WHAT YOU WILL DO: A complete and exact copy of the entries below is the expected result.

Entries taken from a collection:
>>>
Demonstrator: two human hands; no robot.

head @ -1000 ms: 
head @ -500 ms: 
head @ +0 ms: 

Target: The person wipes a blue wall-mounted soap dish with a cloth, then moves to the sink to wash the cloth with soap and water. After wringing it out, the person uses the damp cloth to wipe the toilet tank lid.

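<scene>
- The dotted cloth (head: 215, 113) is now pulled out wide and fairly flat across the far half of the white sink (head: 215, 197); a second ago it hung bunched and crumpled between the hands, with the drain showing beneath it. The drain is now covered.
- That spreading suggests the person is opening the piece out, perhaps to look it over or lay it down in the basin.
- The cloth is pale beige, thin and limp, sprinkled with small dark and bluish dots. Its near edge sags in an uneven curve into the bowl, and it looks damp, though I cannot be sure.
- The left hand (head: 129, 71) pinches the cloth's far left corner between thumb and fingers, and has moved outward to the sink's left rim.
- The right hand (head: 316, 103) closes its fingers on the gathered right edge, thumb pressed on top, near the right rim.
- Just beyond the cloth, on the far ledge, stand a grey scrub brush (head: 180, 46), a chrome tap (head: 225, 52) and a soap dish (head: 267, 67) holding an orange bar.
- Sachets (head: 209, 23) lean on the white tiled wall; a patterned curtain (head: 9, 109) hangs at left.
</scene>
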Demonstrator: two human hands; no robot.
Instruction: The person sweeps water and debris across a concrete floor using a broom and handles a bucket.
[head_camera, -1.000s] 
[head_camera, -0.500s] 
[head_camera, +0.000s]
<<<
RESULT OF THE EXERCISE:
Demonstrator: two human hands; no robot.

head @ -1000 ms: 
head @ -500 ms: 
head @ +0 ms: 

Target: The person wipes a blue wall-mounted soap dish with a cloth, then moves to the sink to wash the cloth with soap and water. After wringing it out, the person uses the damp cloth to wipe the toilet tank lid.

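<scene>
- The dotted cloth (head: 215, 113) is now pulled out wide and fairly flat across the far half of the white sink (head: 215, 197); a second ago it hung bunched and crumpled between the hands, with the drain showing beneath it. The drain is now covered.
- That spreading suggests the person is opening the piece out, perhaps to look it over or lay it down in the basin.
- The cloth is pale beige, thin and limp, sprinkled with small dark and bluish dots. Its near edge sags in an uneven curve into the bowl, and it looks damp, though I cannot be sure.
- The left hand (head: 129, 71) pinches the cloth's far left corner between thumb and fingers, and has moved outward to the sink's left rim.
- The right hand (head: 316, 103) closes its fingers on the gathered right edge, thumb pressed on top, near the right rim.
- Just beyond the cloth, on the far ledge, stand a grey scrub brush (head: 180, 46), a chrome tap (head: 225, 52) and a soap dish (head: 267, 67) holding an orange bar.
- Sachets (head: 209, 23) lean on the white tiled wall; a patterned curtain (head: 9, 109) hangs at left.
</scene>
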Demonstrator: two human hands; no robot.
Instruction: The person sweeps water and debris across a concrete floor using a broom and handles a bucket.
[head_camera, -1.000s] 
[head_camera, -0.500s] 
[head_camera, +0.000s]

This output is finished.